## Work order
Your answer should be the full data, transcribed exactly, with no pictures in it.

## Material provided
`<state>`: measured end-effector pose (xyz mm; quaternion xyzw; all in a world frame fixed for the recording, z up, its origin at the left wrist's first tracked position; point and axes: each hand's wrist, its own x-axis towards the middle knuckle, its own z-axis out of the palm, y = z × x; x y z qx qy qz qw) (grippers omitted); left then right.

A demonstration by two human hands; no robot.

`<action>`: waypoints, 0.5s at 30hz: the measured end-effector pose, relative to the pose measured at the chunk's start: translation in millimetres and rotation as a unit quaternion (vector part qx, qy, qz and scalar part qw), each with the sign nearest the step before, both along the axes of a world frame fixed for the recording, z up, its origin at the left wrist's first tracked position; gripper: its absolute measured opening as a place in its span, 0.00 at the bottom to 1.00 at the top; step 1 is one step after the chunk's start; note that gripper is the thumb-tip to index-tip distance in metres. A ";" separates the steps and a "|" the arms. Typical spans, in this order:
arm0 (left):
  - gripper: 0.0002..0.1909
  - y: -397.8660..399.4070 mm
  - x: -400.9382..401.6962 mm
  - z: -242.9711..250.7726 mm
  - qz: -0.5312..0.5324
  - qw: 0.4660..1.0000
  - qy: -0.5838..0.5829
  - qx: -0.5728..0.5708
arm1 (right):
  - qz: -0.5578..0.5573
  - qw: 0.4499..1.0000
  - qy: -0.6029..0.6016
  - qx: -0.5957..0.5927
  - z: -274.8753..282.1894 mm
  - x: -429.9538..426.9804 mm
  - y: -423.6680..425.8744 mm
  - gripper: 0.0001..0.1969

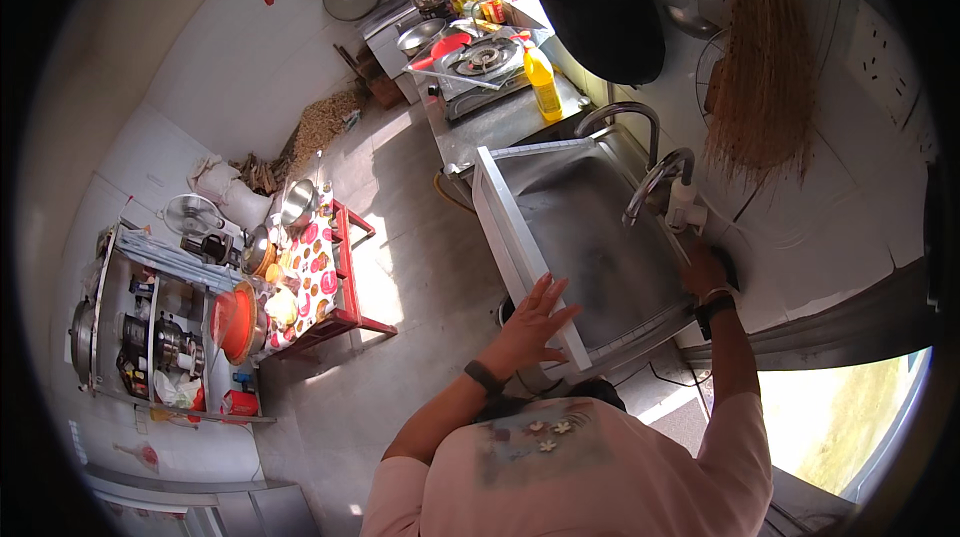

## Written solution
`<state>`: measured end-effector pose (xyz mm; quaternion xyzw; all in a world frame fixed for the recording, z up, its origin at the left wrist's first tracked position; point and axes: each hand's wrist, its own x-axis towards the middle knuckle, its own z-axis out of the palm, y = z × x; x y z qx qy qz qw) (grippers omitted); left then right.

A demonstration by two human hands; no robot.

`<action>`: waypoints, 0.5s at 30hz: the measured end-effector pose, relative to the pose measured at the chunk's start: translation in millimetres and rotation as a unit quaternion (vector part qx, qy, qz and scalar part qw), each with the sign nearest the step before, both along the axes of a world frame fixed for the recording, z up, its origin at the left wrist's first tracked position; gripper: its absolute measured opening as a place in its span, 0.00 at the bottom to 1.00 at the top; step 1 is one step after the chunk's start; note that gripper is the thumb-tip to index-tip distance in metres. A ";" separates the steps and a "|" the arms. Typical spans, in this order:
arm0 (left):
  - gripper: 0.0002..0.1909
  - y: -397.8660..399.4070 mm
  - x: -400.9382..401.6962 mm
  - z: -242.9711..250.7726 mm
  - qz: -0.5312..0.5324
  - qw: 0.4660..1.0000
  - qy: -0.5838..0.5829
  - qx: -0.5728..0.5708
arm1 (right):
  - qz: -0.5578..0.5573
  - qw: 0.4499..1.0000
  - qy: -0.6029..0.6016
  - qx: -0.5957..0.5927
  - z: -274.8753..282.1894 mm
  - x: -429.9538..426.9804 mm
  - y: -423.6680..425.8744 mm
  - gripper: 0.0001..0.1969

Reply complete, and nothing else is required.